## Work instruction
Output all of the entries exactly as they are given.

## Data extracts
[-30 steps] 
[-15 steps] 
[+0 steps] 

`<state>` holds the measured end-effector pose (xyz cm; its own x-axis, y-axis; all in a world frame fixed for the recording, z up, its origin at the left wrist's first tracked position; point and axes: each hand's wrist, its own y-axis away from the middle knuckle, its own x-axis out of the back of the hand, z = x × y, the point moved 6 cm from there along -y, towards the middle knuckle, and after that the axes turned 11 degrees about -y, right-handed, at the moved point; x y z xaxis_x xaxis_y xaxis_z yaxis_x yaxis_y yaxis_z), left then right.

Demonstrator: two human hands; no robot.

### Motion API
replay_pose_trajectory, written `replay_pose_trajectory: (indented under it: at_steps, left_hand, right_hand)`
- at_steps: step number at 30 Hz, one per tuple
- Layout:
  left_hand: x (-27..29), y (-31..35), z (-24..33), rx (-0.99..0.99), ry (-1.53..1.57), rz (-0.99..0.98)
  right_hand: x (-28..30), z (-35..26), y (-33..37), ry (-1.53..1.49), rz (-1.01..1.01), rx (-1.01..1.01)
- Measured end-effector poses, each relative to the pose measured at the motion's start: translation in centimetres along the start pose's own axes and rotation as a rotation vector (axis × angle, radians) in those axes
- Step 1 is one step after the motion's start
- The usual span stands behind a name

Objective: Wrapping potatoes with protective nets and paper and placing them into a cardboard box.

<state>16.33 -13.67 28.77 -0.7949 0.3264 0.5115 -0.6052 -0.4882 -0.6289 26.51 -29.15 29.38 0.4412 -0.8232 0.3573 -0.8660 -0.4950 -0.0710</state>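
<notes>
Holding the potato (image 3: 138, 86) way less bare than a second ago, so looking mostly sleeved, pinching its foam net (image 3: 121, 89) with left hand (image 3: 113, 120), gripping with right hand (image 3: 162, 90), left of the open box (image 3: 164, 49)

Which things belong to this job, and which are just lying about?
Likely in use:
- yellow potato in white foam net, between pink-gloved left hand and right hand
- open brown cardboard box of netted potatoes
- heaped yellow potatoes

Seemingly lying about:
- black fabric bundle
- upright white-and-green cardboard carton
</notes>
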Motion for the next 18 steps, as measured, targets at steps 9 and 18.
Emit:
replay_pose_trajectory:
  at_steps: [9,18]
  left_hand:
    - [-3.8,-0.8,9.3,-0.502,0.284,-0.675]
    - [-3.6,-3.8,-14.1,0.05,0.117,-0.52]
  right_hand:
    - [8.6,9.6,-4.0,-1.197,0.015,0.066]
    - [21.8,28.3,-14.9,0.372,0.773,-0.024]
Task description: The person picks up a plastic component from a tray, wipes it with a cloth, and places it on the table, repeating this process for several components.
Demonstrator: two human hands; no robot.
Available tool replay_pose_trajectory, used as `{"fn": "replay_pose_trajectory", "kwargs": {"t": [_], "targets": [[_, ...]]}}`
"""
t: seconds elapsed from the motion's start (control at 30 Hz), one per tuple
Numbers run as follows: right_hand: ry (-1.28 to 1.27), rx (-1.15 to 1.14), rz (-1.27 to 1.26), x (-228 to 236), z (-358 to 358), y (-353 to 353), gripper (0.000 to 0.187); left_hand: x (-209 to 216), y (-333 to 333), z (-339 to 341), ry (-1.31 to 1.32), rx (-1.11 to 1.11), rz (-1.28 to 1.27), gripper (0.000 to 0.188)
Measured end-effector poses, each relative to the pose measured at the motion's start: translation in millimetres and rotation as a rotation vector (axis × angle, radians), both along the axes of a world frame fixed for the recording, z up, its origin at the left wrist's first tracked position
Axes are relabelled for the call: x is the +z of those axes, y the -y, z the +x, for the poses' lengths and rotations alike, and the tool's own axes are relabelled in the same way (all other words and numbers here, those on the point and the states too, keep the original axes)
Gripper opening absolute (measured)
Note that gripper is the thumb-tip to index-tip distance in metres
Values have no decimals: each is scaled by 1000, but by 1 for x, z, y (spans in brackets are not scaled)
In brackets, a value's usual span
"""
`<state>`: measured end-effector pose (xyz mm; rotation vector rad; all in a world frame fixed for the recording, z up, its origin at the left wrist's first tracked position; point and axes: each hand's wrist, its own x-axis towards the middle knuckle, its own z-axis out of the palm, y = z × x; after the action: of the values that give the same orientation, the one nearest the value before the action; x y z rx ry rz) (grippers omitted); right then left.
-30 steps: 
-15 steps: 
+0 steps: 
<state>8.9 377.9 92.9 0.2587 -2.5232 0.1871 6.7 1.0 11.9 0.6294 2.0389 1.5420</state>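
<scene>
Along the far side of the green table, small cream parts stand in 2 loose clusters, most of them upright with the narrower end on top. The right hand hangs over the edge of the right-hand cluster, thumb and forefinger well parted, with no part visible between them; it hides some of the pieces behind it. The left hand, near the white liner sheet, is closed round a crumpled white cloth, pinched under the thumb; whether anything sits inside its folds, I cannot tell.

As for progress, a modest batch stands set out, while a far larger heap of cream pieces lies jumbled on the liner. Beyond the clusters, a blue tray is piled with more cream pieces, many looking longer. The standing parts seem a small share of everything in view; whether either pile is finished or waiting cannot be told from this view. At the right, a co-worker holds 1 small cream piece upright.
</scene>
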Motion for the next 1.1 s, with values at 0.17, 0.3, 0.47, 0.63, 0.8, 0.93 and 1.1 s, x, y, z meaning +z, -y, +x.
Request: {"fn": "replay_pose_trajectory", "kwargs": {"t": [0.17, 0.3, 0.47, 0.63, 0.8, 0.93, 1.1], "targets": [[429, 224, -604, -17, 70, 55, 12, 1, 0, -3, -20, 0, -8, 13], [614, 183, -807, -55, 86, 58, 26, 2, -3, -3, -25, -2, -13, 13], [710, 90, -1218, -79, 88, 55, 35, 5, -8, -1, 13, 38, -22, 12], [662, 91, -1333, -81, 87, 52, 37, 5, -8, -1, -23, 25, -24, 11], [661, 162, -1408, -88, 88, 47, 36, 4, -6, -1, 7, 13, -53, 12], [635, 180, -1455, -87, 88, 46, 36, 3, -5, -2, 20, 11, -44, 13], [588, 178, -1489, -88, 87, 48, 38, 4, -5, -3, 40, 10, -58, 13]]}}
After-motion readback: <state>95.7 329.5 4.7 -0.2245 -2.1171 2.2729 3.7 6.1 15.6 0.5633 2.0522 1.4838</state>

## Task result
[-30 steps] 
[-15 steps] 
[+0 steps] 

`<state>` holds the measured end-effector pose (xyz cm; its own x-axis, y-axis; all in a world frame fixed for the recording, z up, its origin at the left wrist's first tracked position; point and axes: each hand's wrist, its own y-axis away from the middle knuckle, its own x-axis out of the back of the hand, z = x × y, the point moved 6 cm from there along -y, towards the middle knuckle, and after that the axes turned 11 degrees about -y, right-handed, at the moved point; x y z xaxis_x xaxis_y xaxis_z yaxis_x yaxis_y yaxis_z), left then right.

Demonstrator: two human hands; no robot.

### Motion API
replay_pose_trajectory, written `replay_pose_trajectory: (indented under it: at_steps, left_hand, right_hand)`
- at_steps: step number at 30 Hz, one per tuple
- Layout:
  left_hand: x (-27..29), y (-31..35), z (-24..33), rx (-0.99..0.99), ry (-1.53..1.57), rz (-0.99..0.98)
  right_hand: x (-28..30), z (-35..26), y (-33..37), ry (-1.53..1.49), rz (-1.01..1.01), rx (-1.01..1.01)
- Measured end-effector poses, each relative to the pose measured at the motion's start: translation in centimetres along the start pose's own axes and rotation as a rotation vector (axis × angle, radians) in those axes
- Step 1 is one step after the motion's start
- The usual span stands behind a name

Objective: Wrapping potatoes with protective nets and paper and placing them into a cardboard box.

<state>16.33 -13.67 28.77 -0.7949 0.3264 0.5115 -0.6052 -0.4882 -0.6289 26.51 -29.15 29.38 0.4412 -0.8232 0.3573 -0.8660 -0.4950 -0.0710</state>
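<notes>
Holding the potato (image 3: 138, 86) way less bare than a second ago, so looking mostly sleeved, pinching its foam net (image 3: 121, 89) with left hand (image 3: 113, 120), gripping with right hand (image 3: 162, 90), left of the open box (image 3: 164, 49)

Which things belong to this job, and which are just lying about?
Likely in use:
- yellow potato in white foam net, between pink-gloved left hand and right hand
- open brown cardboard box of netted potatoes
- heaped yellow potatoes

Seemingly lying about:
- black fabric bundle
- upright white-and-green cardboard carton
</notes>
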Motion for the next 18 steps, as measured, targets at steps 9 and 18.
Emit:
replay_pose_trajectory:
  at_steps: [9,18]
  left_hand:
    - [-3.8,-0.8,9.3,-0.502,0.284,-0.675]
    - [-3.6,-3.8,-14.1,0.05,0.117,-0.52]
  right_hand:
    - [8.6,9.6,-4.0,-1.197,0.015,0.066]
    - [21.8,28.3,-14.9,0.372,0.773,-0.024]
Task description: The person picks up a plastic component from a tray, wipes it with a cloth, and places it on the table, repeating this process for several components.
Demonstrator: two human hands; no robot.
Available tool replay_pose_trajectory, used as `{"fn": "replay_pose_trajectory", "kwargs": {"t": [_], "targets": [[_, ...]]}}`
"""
t: seconds elapsed from the motion's start (control at 30 Hz), one per tuple
Numbers run as follows: right_hand: ry (-1.28 to 1.27), rx (-1.15 to 1.14), rz (-1.27 to 1.26), x (-228 to 236), z (-358 to 358), y (-353 to 353), gripper (0.000 to 0.187); left_hand: x (-209 to 216), y (-333 to 333), z (-339 to 341), ry (-1.31 to 1.32), rx (-1.11 to 1.11), rz (-1.28 to 1.27), gripper (0.000 to 0.188)
Measured end-effector poses, each relative to the pose measured at the motion's start: translation in millimetres and rotation as a rotation vector (axis × angle, radians), both along the axes of a world frame fixed for the recording, z up, its origin at the left wrist's first tracked position
Axes are relabelled for the call: x is the +z of those axes, y the -y, z the +x, for the poses' lengths and rotations alike, and the tool's own axes are relabelled in the same way (all other words and numbers here, those on the point and the states too, keep the original axes)
Gripper opening absolute (measured)
Note that gripper is the thumb-tip to index-tip distance in metres
Values have no decimals: each is scaled by 1000, but by 1 for x, z, y (spans in brackets are not scaled)
In brackets, a value's usual span
"""
`<state>`: measured end-effector pose (xyz mm; rotation vector rad; all in a world frame fixed for the recording, z up, its origin at the left wrist's first tracked position; point and axes: each hand's wrist, its own x-axis towards the middle knuckle, its own z-axis out of the palm, y = z × x; after the action: of the values that give the same orientation, the one nearest the value before the action; x y z rx ry rz) (grippers omitted); right then left.
-30 steps: 
-15 steps: 
+0 steps: 
<state>8.9 377.9 92.9 0.2587 -2.5232 0.1871 6.7 1.0 11.9 0.6294 2.0389 1.5420</state>
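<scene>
Along the far side of the green table, small cream parts stand in 2 loose clusters, most of them upright with the narrower end on top. The right hand hangs over the edge of the right-hand cluster, thumb and forefinger well parted, with no part visible between them; it hides some of the pieces behind it. The left hand, near the white liner sheet, is closed round a crumpled white cloth, pinched under the thumb; whether anything sits inside its folds, I cannot tell.

As for progress, a modest batch stands set out, while a far larger heap of cream pieces lies jumbled on the liner. Beyond the clusters, a blue tray is piled with more cream pieces, many looking longer. The standing parts seem a small share of everything in view; whether either pile is finished or waiting cannot be told from this view. At the right, a co-worker holds 1 small cream piece upright.
</scene>
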Motion for the next 1.1 s, with values at 0.17, 0.3, 0.47, 0.63, 0.8, 0.93 and 1.1 s, x, y, z meaning +z, -y, +x.
Request: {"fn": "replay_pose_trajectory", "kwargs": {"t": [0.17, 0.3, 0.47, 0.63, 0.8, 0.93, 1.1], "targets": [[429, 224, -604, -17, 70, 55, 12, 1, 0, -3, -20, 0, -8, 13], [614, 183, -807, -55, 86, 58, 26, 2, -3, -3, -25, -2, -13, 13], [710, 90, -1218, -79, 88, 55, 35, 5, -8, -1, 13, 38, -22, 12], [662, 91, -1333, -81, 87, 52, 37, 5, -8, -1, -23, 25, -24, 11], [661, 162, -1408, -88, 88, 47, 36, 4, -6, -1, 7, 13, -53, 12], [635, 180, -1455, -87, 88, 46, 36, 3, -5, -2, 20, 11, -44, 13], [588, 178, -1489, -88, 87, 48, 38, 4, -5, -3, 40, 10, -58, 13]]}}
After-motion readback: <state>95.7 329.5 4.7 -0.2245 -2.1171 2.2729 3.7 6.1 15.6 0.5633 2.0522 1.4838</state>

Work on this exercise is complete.